A Rousing Revamp
Tired of those old electronics? Why not give your boat a whole new helm?
With mounting frustration, Pasquale Didonato eased his 48-foot Sea Ray Sedan Bridge out of the C&D canal toward the northern end of the Chesapeake Bay. It was well after dark, and a raster-scan radar screen gave his countenance a spooky glow as he leaned to the right in a half-crouch to check his lineup on an upcoming set of buoys. “Maybe I oughta sell this boat,” he grumbled as he fiddled with the push buttons. An argument he’d been having with himself for months emerged yet again at the back of his mind.
Oh yeah, his 2002 Sea Ray was a great boat. She was easy to handle dockside, particularly for a midranger; her open-water performance was sweet; and she was roomy and comfortable inside, qualities his wife, kids, and grandkids especially enjoyed. But then there was the boat’s helm design—Didonato hated it. And he especially hated the placement of the radar monitor on a small molded-fiberglass electronics flat, way off to starboard of the wheel. Every time he needed to check a target or fine-tune a control he had to rise from the helm chair, lean over uncomfortably, and stare into the screen’s glow, all moves that invariably took his eyes off the water ahead, broke the continuity of his navigational attention, and momentarily nixed his night vision.
“But does it make sense? Getting rid of a boat just because you don’t like the helm?” he wondered for what seemed like the thousandth time.
As luck would have it, the issue resolved itself a few days later. Didonato was driving his Mercedes along a busy highway near his Maryland home and simultaneously trying to program his car’s GPS unit, mounted well to the right of the steering wheel. The exercise, although decidedly land-based, seemed to be producing the same level of frustration he was experiencing afloat. In fact, at one point he was alarmed when he found himself tailgating another vehicle due to the programming distraction. An aha moment ensued. Didonato resolved to check out an increasingly popular service a friend had recently told him about: helm redesign.

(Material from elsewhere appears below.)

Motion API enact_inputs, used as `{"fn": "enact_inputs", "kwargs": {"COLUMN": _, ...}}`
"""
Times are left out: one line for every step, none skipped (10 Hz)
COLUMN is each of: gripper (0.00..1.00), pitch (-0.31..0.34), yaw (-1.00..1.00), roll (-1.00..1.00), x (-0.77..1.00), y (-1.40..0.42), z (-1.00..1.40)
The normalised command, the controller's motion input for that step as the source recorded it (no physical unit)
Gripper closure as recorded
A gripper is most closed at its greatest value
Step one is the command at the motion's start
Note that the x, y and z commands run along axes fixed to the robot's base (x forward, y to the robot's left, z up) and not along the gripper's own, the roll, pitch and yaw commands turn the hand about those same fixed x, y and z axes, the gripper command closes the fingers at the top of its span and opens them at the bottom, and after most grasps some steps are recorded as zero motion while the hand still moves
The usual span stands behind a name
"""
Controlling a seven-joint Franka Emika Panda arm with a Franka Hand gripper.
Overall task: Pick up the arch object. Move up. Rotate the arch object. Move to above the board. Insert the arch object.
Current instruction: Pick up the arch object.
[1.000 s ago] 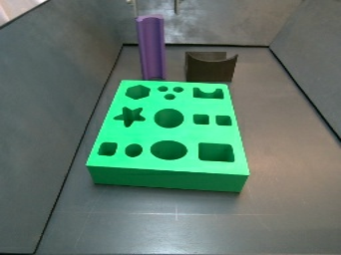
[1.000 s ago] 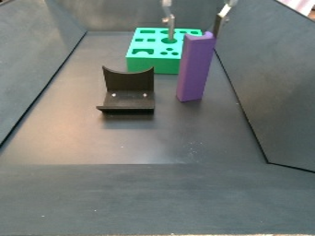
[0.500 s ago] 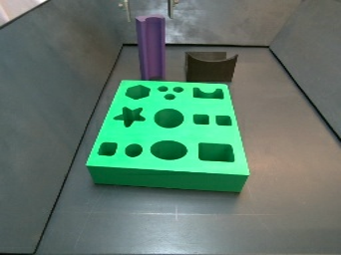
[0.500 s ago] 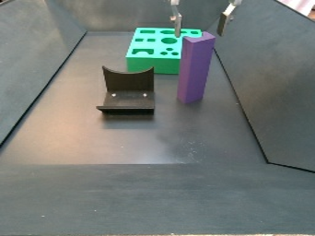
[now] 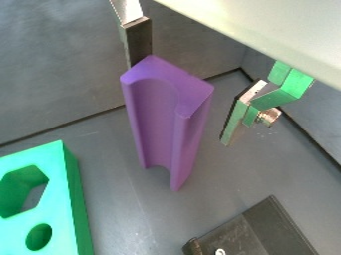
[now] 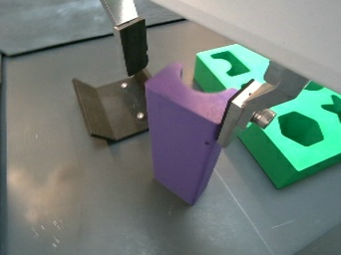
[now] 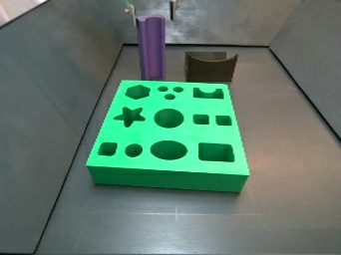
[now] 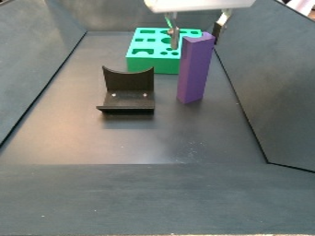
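A: Where's the arch (image 7: 152, 47) now?
B: Upright on the floor, just past the board's (image 7: 170, 134) far edge, at about 11 o'clock from the board's middle in a side view. The dark fixture (image 7: 209, 66) sits to its right there, a small gap between them.

A: And the gripper (image 6: 186, 72)?
B: Down around the top of the arch, jaws spread, one finger (image 6: 132, 46) on each side. In both wrist views the silver plates flank the purple top — a gap shows between each pad and the block, so nothing is grasped.

A: Sure about the gap?
B: In a wrist view, yes: the finger (image 5: 246, 108) stands clear of the arch (image 5: 167, 120). The other finger (image 5: 136, 40) is behind the block's top edge, close, but I can't tell if it touches.

A: Other side cam?
B: Arch (image 8: 194, 67) stands tall between board (image 8: 154, 48) and the right wall, fixture (image 8: 125, 89) at about 8 o'clock from it. Gripper (image 8: 197, 22) hangs right over the arch's top, fingertips level w/ its upper edge.

A: Board itself?
B: Flat on the floor, cut-outs facing up — in the wrist view part of it (image 6: 300, 125) shows beside the arch (image 6: 185, 134).
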Motion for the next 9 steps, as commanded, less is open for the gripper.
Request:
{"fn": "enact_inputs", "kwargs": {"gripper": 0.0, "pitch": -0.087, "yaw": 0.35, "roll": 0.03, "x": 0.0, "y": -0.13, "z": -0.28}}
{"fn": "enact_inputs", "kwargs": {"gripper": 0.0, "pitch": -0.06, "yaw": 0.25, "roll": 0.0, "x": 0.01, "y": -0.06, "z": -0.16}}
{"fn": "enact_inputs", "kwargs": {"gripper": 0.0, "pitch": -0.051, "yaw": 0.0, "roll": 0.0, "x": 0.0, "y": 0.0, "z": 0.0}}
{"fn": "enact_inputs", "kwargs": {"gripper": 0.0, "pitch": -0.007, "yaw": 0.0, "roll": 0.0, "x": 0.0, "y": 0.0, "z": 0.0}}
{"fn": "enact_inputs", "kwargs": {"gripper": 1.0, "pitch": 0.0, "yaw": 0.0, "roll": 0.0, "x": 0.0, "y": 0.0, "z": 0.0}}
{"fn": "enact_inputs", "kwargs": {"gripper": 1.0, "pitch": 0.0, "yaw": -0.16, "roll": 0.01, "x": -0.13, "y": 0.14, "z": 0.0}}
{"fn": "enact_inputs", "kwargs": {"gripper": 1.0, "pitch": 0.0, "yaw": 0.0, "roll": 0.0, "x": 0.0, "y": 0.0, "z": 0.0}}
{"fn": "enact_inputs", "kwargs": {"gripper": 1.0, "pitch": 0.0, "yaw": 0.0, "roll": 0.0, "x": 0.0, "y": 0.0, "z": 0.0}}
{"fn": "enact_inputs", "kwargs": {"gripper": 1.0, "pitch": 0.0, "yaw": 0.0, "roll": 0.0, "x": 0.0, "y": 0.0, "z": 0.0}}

The history of the concept’s a short one. Approximately a decade ago the ongoing evolution of marine electronics took one heck of a leap forward. Thanks to super-fast microprocessors and advancements in CANbus technology, multifunction plotters with large LCD screens and networked-display capabilities began invading the marketplace, complete with sharper imagery and vibrant colors. Enthralled, boat owners concomitantly began pressuring electronics shops and boatyards to find ways to upgrade their older helms with these products.

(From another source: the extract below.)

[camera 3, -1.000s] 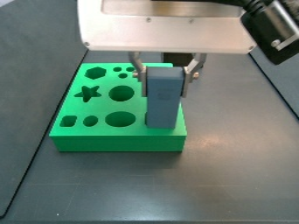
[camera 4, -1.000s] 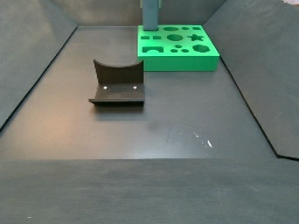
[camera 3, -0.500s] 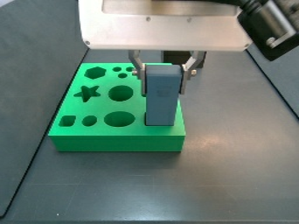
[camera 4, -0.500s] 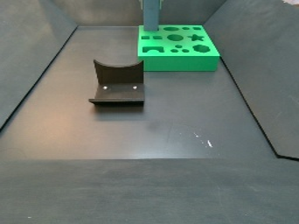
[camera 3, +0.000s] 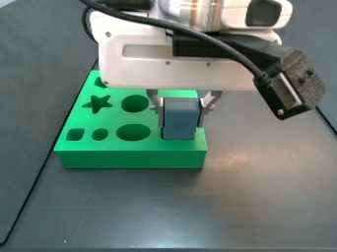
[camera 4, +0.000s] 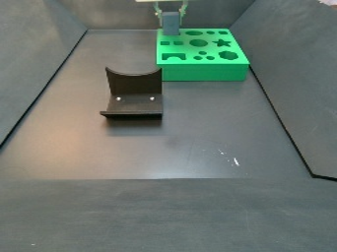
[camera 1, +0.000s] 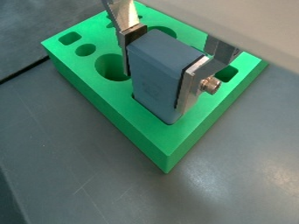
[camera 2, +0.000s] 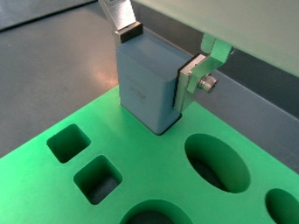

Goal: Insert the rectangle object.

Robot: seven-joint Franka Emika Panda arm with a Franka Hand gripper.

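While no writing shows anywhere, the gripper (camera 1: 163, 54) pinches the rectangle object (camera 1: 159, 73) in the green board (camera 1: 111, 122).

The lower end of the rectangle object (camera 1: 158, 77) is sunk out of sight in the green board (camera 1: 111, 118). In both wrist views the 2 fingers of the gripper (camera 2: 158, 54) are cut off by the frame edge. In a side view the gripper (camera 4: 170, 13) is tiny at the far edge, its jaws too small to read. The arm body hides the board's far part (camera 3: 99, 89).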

Good ol’ American know-how characterized the response. By synching up with talented designers, computer programmers, and custom fiberglass fabricators, the electronics guys found they could modify older helms both stylistically and structurally and then install brand-new electronics packages in them, often with umbilically connected remote keyboards and other convenient niceties.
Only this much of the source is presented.